To determine the dissociation constant for dimerization of the mCherry mutants, fluorescence anisotropy was used to follow fluorescence emission depolarization induced by homoFRET. This technique was recently described in detail for variants of CFP¹⁷. Measurements were performed at 25 °C in 50 mM Tris-HCl (pH 8), 100 mM NaCl in a quartz cuvette with a 1×1 cm path length (Hellma), with an excitation wavelength of 587 nm, using a Cary Eclipse fluorescence spectrophotometer (Varian). At concentrations above 10 μM, a 3×3 mm pathlength cuvette was used instead. The decrease in anisotropy that is observed for mCherry WT at concentrations above 10 μM is most likely not due to formation of a homodimer, as mCherry has been reported to be monomeric up to at least 350 μM.²² Instead this decrease results from homoFRET between molecularly dissolved monomeric proteins and we therefore limited the analysis of the mCherry variants to concentrations no higher than 10 μM. We fitted the data in Figure 1b measured at mCherry concentrations below 10 μM to the dimerization model (equation 2) previously derived for CFP¹⁷ to arrive at the K_d’s reported here:

$$r=\left(\frac{-K_d+\sqrt{{K_d}^2+8\cdot c\cdot K_d}}{4\cdot c}\right)\cdot r_m+\left(1-\left(\frac{-K_d+\sqrt{{K_d}^2+8\cdot c\cdot K_d}}{4\cdot c}\right)\right)\cdot r_d$$ (2)

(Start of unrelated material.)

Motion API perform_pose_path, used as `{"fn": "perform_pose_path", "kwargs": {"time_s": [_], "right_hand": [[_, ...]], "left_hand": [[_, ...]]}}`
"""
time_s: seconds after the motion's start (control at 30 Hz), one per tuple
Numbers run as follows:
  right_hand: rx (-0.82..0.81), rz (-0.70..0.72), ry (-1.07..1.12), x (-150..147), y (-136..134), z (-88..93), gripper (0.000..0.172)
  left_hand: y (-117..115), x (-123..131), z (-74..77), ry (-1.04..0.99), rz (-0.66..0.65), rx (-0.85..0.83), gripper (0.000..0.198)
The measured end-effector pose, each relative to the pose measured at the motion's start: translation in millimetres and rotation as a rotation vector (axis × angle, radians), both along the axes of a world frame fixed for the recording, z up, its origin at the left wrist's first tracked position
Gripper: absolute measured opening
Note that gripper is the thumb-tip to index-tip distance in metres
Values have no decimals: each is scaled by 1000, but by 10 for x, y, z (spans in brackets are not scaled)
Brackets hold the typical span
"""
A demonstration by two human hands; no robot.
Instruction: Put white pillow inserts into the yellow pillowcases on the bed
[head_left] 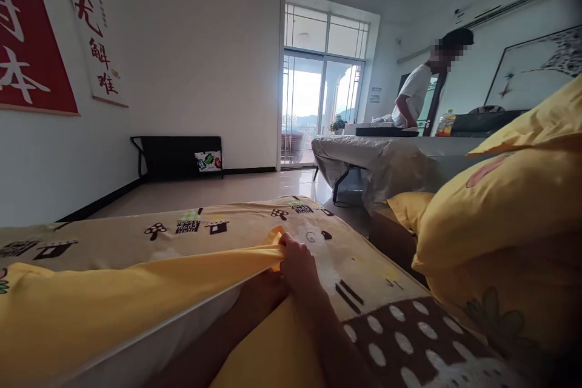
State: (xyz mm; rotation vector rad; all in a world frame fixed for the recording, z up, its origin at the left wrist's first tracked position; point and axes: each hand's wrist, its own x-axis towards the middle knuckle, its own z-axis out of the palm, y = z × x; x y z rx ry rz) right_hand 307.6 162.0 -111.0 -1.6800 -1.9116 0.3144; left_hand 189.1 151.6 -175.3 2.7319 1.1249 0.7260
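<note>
A yellow fabric cover [113, 297] with a white edge or lining [182, 336] stretches across the lower left. My right hand [300, 264] is closed on its gathered corner, fingers wrapped round the cloth. Just left of and below it, my left hand [266, 288] reaches in under the raised yellow cloth; it is in shadow and its fingers are hidden. More yellow cloth lies between my forearms. Under all this spreads a beige blanket [245, 218] printed with little houses, trees and brown-and-white dots.
Plump yellow pillows or bedding [495, 206] are piled on the right. Beyond stands a table [354, 145] under plastic sheeting, with a person [411, 94] in a white top behind it. A black folded item [177, 157] leans against the wall, left of a glass door [322, 103].
</note>
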Motion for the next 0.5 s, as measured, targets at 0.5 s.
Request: {"fn": "perform_pose_path", "kwargs": {"time_s": [0.5], "right_hand": [[63, 420, 206, 199, 117, -89, 26]], "left_hand": [[-209, -30, 255, -262, -6, -471, 26]]}}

Here r is the observed anisotropy, K_d the dissociation constant for FP homodimerization, c the FP concentration, r_m the FP anisotropy in the monomeric state and r_d the anisotropy of the FP in the dimeric state. A global fit over both data sets allowed us to exploit the information present in both datasets, with mCherry (R125I/T127V) providing the value for anisotropy in the fully dimerized state and mCherry (R125I) providing the value for anisotropy in the completely monomeric state.

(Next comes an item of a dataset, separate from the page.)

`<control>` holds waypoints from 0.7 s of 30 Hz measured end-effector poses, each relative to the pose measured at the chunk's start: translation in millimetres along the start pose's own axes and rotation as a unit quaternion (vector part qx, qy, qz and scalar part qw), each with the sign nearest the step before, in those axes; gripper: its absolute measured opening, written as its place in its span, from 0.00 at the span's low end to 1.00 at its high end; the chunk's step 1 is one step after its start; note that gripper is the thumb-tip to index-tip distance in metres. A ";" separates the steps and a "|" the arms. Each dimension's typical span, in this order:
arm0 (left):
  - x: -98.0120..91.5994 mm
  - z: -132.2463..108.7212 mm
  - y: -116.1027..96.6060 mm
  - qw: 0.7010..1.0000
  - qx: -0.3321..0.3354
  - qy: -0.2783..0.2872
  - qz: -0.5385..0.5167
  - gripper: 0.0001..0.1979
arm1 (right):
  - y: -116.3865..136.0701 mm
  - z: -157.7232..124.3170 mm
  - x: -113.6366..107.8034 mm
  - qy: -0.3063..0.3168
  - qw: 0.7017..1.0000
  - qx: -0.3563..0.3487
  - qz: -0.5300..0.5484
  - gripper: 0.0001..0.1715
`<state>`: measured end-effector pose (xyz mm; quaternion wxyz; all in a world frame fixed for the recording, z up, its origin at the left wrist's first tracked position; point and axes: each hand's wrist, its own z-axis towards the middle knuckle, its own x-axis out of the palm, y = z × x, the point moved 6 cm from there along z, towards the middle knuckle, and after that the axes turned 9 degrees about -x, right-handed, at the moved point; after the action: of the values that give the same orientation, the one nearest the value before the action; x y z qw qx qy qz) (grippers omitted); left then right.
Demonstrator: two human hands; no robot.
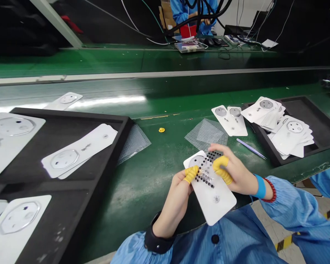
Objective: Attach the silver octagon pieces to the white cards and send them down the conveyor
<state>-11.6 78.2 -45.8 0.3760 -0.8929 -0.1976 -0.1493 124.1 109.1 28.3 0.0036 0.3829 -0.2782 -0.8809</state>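
Note:
My left hand, with a yellow finger cot on the thumb, grips the left edge of a white rounded panel with a grey disc area near its top. Over that panel lies a clear sheet of small black dots, partly under my left thumb. My right hand, slightly blurred and wearing yellow finger cots, is closed on the sheet's right side. Its far fingers are partly hidden behind the sheet. Beyond my hands, a piece of bubble wrap rests on the green bench.
At left stands a black tray with several white panels. Another black tray at right bears stacked panels. Between them are purple tweezers, two loose panels and a yellow finger cot. A person in blue is across the bench.

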 end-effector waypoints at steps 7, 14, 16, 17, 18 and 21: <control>-23.6 8.4 -16.9 0.991 0.102 -0.059 0.062 0.19 | -33.6 -15.1 6.3 -0.005 0.939 0.289 0.184 0.04; -46.6 18.2 -25.5 0.961 0.187 -0.145 0.145 0.14 | -81.2 -27.2 18.9 0.019 0.938 0.336 0.083 0.10; -54.6 7.4 -32.9 0.949 0.212 -0.181 0.150 0.16 | -87.1 -29.6 14.7 0.039 0.935 0.347 0.065 0.09; -58.3 -1.1 -37.7 0.940 0.229 -0.199 0.155 0.18 | -89.1 -30.4 11.6 0.051 0.933 0.352 0.057 0.09; -61.5 -11.1 -42.8 0.931 0.247 -0.217 0.159 0.21 | -90.8 -31.0 8.2 0.063 0.931 0.356 0.050 0.08; -67.6 -44.3 -55.4 0.913 0.293 -0.246 0.144 0.36 | -95.3 -32.3 -3.3 0.084 0.929 0.361 0.014 0.07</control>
<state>-101.9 65.0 -10.1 0.5778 -0.7696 -0.1885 0.1956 168.0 174.6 -34.3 -0.0995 0.4268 -0.5814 -0.6855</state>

Mammalian cell culture and imaging

HeLa cells were grown in Dulbecco’s Modified Eagle Medium (DMEM) supplemented with 25 mM glucose, 10% Fetal Bovine Serum (FBS), 100 U/mL penicillin and 100 μg/mL streptomycin (all from Life Technologies) but lacking sodium pyruvate. Chambered borosilicate cover glass wells (4.2 cm² each, Lab-Tek, Nunc) were seeded with 200,000 cells one day before transfection. Transfection was carried out with Lipofectamine 2000 (Life Technologies) according to manufacturer’s instructions. Cells were imaged two days after transfection in a HEPES buffer (Live Cell Imaging Solution, Life Technologies) at 37 °C. Imaging was performed with a confocal microscope (Leica, TCS SP5X) equipped with a 40× water immersion objective, acousto-optical beamsplitters (AOBS), a white light laser and a 405 nm laser. To excite cerulean, a 405 nm laser was used, while a white light laser set to 550 nm (5% of full power) was used for excitation of mOrange2. Emission was monitored over the following windows using the AOBS and avalanche photo diode/photomultiplier tubes hybrid detectors (HyD, Leica): cerulean (460-490 nm), citrine (510-550 nm), mOrange2 (565-600 nm) and mCherry (600-630 nm). Images were acquired at either 8.21 second intervals (two sensor experiments) or at 5 second intervals (single sensor experiments). Cells were first imaged for several minutes with HEPES buffer alone, before HEPES buffer with N,N,N′,N′-Tetrakis(2-pyridylmethyl)ethylenediamine (TPEN, TCI Europe) was added to a final concentration of 50 μM TPEN, followed a few minutes later by HEPES buffer containing ZnCl₂ and 2-Mercaptopyridine N-oxide (pyrithione, Sigma) with a final concentration of 36 μM TPEN, 100 μM ZnCl₂ and 5 μM pyrithione. In other experiments, this order was reversed, and cells were imaged first in their resting state, followed by 10 μM ZnCl₂ and 1 μM pyrithion, before the addition of 50 μM TPEN. For ease of comparison, all emission ratios have been normalized to ratio at t=0. To generate pseudocolored ratiometric images, images corresponding to channels (mOrange, mCherry, cerulean or citrine) obtained under three different conditions (in the cell’s resting state, at saturating Zn²⁺ levels or in the Zn²⁺-depleted state) were averaged, after which acceptor averaged images (mCherry or citrine) were divided by donor averaged images (mOrange or cerulean respectively), which were then thresholded, removing values above 2 (for mOrange/mCherry images) or 2.5 (for cerulean/citrine images).